▸ Assigned task
Restate, word for word, every line of the data.

▸ Supplied material
——————————

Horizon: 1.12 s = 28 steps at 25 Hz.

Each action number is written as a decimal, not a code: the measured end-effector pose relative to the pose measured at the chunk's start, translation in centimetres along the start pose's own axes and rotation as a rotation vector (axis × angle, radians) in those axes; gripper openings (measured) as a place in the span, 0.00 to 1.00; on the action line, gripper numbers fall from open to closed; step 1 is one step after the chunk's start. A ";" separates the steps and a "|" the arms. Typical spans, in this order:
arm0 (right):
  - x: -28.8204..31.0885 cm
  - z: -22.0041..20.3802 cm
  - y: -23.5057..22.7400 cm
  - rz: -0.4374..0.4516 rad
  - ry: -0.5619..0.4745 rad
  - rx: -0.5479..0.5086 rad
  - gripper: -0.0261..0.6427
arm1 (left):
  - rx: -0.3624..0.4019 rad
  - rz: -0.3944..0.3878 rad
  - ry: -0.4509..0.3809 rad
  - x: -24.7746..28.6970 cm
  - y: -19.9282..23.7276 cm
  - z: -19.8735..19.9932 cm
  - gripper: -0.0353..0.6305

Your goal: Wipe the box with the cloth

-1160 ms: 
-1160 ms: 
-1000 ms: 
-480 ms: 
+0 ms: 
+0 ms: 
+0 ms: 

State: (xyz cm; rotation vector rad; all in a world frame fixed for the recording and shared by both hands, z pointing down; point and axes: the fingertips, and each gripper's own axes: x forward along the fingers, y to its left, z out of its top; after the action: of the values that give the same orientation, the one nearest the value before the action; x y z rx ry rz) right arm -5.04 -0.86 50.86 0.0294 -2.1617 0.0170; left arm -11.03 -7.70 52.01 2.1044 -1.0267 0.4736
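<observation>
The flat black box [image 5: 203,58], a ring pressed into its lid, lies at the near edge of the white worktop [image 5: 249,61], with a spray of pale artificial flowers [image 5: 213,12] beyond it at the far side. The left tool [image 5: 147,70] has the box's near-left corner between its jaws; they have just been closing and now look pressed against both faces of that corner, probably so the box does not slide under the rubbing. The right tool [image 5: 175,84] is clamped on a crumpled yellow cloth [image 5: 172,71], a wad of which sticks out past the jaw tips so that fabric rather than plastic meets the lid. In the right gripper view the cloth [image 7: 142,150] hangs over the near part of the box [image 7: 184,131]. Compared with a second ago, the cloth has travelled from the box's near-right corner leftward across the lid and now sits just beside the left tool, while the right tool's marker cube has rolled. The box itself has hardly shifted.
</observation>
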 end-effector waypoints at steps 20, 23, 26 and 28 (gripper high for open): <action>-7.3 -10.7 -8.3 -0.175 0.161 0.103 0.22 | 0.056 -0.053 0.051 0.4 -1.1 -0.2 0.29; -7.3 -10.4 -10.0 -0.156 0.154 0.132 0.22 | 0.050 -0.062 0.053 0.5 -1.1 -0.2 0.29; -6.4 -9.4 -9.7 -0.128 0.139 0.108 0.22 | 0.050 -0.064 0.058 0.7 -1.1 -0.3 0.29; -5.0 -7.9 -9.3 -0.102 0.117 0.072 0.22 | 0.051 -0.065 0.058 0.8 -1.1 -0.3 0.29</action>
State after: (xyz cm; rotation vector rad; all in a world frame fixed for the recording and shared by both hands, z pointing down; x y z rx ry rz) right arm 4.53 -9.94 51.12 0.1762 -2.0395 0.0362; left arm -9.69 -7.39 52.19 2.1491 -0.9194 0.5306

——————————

▸ Solution
Horizon: 1.12 s = 28 steps at 25 Hz.

Each action number is written as a decimal, not a code: the measured end-effector pose relative to the pose measured at the chunk's start, translation in centimetres along the start pose's own axes and rotation as a rotation vector (axis × angle, radians) in those axes; gripper openings (measured) as a place in the span, 0.00 to 1.00; on the action line, gripper numbers fall from open to closed; step 1 is one step after the chunk's start. A ";" separates the steps and a "|" the arms. Typical spans, in this order:
arm0 (right):
  - x: -28.8204..31.0885 cm
  - z: -22.0041..20.3802 cm
  - y: -23.5057..22.7400 cm
  - rz: -0.4374..0.4516 rad
  - ry: -0.5619..0.4745 rad
  - rx: -0.5479..0.5086 rad
  - gripper: -0.0261..0.6427
arm1 (left):
  - rx: -0.3624..0.4019 rad
  - rz: -0.3944..0.3878 rad
  - ry: -0.4509..0.3809 rad
  - x: -24.7746..28.6970 cm
  - y: -19.9282..23.7276 cm
  - z: -19.8735..19.9932 cm
  - gripper: -0.0353..0.6305

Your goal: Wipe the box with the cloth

-1160 ms: 
-1160 ms: 
-1000 ms: 
-480 ms: 
+0 ms: 
+0 ms: 
+0 ms: 

State: (xyz cm; rotation vector rad; all in a world frame fixed for the recording and shared by both hands, z pointing down; point and axes: the fingertips, and each gripper's own axes: x forward along the fingers, y to its left, z out of its top; after the action: of the values that give the same orientation, the one nearest the value before the action; x y z rx ry rz) right arm -5.04 -0.86 50.86 0.0294 -2.1617 0.0170; left arm -11.03 -7.70 52.01 2.1044 -1.0267 0.4736
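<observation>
The flat black box [image 5: 203,58], a ring pressed into its lid, lies at the near edge of the white worktop [image 5: 249,61], with a spray of pale artificial flowers [image 5: 213,12] beyond it at the far side. The left tool [image 5: 147,70] has the box's near-left corner between its jaws; they have just been closing and now look pressed against both faces of that corner, probably so the box does not slide under the rubbing. The right tool [image 5: 175,84] is clamped on a crumpled yellow cloth [image 5: 172,71], a wad of which sticks out past the jaw tips so that fabric rather than plastic meets the lid. In the right gripper view the cloth [image 7: 142,150] hangs over the near part of the box [image 7: 184,131]. Compared with a second ago, the cloth has travelled from the box's near-right corner leftward across the lid and now sits just beside the left tool, while the right tool's marker cube has rolled. The box itself has hardly shifted.
</observation>
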 end-effector waypoints at steps 20, 23, 26 and 28 (gripper high for open): <action>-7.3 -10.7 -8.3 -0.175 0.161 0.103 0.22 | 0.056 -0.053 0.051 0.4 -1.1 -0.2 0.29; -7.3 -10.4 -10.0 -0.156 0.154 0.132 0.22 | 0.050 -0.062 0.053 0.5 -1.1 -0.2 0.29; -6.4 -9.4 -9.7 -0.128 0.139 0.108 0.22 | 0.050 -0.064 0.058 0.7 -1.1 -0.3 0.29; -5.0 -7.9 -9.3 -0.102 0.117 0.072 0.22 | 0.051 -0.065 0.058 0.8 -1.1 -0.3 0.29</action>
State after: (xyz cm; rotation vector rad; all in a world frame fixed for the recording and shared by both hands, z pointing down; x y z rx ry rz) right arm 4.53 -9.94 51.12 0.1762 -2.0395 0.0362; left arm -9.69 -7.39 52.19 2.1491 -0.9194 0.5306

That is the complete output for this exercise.